ISLAMABAD: A fresh round of talks between the U.S. and the Taliban is to begin in Qatar Saturday, just days after U.S. Secretary of State Mike Pompeo said Washington is hoping for an Afghan peace agreement before Sept. 1.
Suhail Shaheen, spokesman for the Taliban’s political office in Doha, told The Associated Press that the Taliban’s negotiating team was set to open talks with U.S. peace envoy Zalmay Khalilzad. He has been in the region for several weeks meeting a legion of regional and Afghan officials, including Afghan President Ashraf Ghani.
Khalilzad has been relentless in his pursuit of an intra-Afghan dialogue after an earlier planned meeting between the government and the Taliban in Doha was scuttled when both sides disagreed on participants.
As in previous rounds of talks between Khalilzad and the Taliban, the focus will be on the withdrawal of U.S. troops and Taliban guarantees to prevent Afghanistan from again hosting militants who can stage global attacks. Still, both Khalilzad and Pompeo have said that agreements with the Taliban will come hand in hand with agreements on an intra-Afghan dialogue and a permanent cease fire.
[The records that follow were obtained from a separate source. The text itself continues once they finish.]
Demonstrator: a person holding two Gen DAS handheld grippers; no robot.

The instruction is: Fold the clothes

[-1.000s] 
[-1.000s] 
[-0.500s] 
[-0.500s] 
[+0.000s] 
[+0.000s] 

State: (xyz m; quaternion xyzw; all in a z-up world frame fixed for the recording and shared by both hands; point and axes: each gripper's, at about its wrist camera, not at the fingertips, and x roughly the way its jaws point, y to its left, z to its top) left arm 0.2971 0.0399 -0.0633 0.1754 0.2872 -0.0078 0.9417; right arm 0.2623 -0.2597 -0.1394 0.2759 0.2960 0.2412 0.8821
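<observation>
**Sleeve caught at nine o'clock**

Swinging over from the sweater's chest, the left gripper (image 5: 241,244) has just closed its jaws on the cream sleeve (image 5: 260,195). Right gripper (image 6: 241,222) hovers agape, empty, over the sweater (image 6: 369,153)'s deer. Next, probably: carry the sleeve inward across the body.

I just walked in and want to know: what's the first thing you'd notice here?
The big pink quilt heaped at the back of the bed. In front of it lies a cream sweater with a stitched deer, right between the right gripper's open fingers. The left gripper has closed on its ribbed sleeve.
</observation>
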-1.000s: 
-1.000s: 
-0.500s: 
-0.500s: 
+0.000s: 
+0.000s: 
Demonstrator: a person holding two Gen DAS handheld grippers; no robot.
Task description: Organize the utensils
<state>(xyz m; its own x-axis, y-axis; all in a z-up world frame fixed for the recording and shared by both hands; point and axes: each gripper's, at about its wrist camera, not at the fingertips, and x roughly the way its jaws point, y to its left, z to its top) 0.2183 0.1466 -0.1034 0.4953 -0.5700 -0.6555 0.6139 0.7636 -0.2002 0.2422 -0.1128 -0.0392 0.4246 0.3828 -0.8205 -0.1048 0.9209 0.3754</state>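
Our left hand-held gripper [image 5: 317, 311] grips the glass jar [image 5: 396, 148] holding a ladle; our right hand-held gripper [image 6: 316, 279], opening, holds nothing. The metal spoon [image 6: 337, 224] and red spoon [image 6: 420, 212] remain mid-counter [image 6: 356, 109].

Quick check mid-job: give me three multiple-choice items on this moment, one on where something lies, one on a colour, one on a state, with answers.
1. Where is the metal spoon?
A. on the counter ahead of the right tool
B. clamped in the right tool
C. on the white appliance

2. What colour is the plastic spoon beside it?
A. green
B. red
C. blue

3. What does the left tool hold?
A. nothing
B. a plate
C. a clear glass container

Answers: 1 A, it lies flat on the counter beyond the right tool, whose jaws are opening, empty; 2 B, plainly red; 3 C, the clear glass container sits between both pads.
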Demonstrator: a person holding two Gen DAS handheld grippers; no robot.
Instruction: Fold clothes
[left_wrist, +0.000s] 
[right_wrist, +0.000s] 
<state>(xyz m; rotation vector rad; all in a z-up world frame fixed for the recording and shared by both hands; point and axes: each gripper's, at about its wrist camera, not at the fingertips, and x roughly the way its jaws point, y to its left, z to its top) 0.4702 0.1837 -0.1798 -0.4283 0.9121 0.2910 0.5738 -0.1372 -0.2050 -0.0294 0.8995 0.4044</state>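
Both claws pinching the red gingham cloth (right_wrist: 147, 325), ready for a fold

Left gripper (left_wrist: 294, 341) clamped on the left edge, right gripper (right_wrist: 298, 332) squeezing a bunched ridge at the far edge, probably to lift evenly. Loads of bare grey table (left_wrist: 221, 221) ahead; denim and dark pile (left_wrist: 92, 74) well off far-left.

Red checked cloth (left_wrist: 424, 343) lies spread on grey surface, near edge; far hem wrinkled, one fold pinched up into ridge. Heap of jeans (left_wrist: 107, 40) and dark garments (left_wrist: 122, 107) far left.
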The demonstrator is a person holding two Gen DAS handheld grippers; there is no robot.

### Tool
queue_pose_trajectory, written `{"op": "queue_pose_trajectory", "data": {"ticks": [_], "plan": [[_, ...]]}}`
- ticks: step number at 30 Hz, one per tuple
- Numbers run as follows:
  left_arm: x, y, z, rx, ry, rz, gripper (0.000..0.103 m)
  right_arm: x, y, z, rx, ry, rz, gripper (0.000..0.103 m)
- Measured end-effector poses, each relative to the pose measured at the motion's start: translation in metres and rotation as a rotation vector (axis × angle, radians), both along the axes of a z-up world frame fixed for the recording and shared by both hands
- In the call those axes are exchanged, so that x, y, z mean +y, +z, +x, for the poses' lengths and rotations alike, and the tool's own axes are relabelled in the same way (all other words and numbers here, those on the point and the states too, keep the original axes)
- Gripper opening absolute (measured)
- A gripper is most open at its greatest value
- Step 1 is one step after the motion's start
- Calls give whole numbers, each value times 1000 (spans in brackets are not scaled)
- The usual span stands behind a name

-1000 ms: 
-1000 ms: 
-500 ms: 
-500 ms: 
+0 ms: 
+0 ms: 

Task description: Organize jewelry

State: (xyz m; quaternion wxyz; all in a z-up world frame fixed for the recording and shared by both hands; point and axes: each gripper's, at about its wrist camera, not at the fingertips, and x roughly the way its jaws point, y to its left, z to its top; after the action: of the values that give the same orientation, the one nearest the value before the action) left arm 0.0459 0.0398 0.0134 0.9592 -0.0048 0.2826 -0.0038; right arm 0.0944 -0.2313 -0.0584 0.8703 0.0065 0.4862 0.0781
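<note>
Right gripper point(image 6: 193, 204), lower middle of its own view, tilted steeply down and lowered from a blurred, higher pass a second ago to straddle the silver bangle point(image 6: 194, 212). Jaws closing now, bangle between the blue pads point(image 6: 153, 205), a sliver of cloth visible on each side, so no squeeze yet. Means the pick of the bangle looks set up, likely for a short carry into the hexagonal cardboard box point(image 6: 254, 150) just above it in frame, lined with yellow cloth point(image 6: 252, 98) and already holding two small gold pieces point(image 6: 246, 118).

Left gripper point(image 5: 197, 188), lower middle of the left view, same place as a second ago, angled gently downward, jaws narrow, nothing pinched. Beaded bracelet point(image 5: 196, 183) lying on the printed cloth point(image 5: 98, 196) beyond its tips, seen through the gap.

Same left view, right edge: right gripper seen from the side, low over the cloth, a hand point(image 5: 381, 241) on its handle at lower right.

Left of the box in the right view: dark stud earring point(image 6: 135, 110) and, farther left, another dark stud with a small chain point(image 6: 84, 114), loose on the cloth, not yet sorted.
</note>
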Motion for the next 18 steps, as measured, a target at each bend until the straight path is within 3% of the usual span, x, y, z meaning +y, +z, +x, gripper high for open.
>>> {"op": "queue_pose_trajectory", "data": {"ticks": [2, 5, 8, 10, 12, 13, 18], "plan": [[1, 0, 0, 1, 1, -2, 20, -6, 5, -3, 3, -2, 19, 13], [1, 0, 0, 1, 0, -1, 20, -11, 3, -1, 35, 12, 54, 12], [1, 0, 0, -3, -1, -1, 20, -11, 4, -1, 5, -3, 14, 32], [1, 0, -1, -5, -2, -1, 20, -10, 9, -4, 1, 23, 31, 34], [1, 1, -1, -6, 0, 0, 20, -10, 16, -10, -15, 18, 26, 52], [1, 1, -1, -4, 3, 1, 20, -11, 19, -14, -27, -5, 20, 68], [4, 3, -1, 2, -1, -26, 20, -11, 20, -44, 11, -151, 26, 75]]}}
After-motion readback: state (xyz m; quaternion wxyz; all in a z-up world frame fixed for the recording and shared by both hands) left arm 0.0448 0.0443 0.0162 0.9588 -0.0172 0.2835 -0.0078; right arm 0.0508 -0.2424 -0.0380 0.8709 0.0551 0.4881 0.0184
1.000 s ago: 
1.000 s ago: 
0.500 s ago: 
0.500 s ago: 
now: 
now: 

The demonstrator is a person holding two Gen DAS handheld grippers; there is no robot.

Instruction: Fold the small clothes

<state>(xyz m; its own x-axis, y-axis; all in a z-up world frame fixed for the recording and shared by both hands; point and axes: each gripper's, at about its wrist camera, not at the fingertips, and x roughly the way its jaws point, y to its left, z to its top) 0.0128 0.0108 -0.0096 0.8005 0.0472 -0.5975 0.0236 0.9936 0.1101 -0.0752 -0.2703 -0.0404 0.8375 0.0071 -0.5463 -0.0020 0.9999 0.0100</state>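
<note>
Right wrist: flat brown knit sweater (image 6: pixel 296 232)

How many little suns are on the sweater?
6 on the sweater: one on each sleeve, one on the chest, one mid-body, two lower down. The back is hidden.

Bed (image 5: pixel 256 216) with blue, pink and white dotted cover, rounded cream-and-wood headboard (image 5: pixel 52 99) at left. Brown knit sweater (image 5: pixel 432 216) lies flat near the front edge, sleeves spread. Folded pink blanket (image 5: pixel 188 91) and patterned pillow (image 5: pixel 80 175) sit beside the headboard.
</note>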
Until now the Taliban have refused to meet directly with Ghani’s government but have held several rounds of talks with a collection of Afghan personalities from Kabul, including former President Hamid Karzai, several prominent opposition leaders and government peace council members. Both those meetings were held in Moscow earlier this year. The Taliban say they will meet with government officials but as ordinary Afghans and not representatives of the government __ at least not until an agreement with the U.S. is finalized, saying the U.S. is the final arbiter on the Taliban’s biggest issue of troop withdrawal.
The Taliban have also refused a cease-fire. Taliban officials who have spoken to the AP on condition they not be identified because they are not authorized to speak to the media, say they won’t agree to a cease-fire until troop withdrawal is in place because returning Taliban to the battlefield with the same momentum of today if the U.S. reneges on its promises could be difficult.
After nearly 18 years and billions of dollars in the protracted war that began in 2001 to unseat the Taliban and hunt down al-Qaeda leader Osama bin Laden and his followers who carried out the Sept. 11, 2001 attacks in the United States, the Taliban control or contest roughly half of Afghan territory.
The latest round of talks comes amid heightened expectations that followed Pompeo’s optimistic time frame for a pact to end Afghanistan’s nearly 18-year war and America’s longest-running military engagement.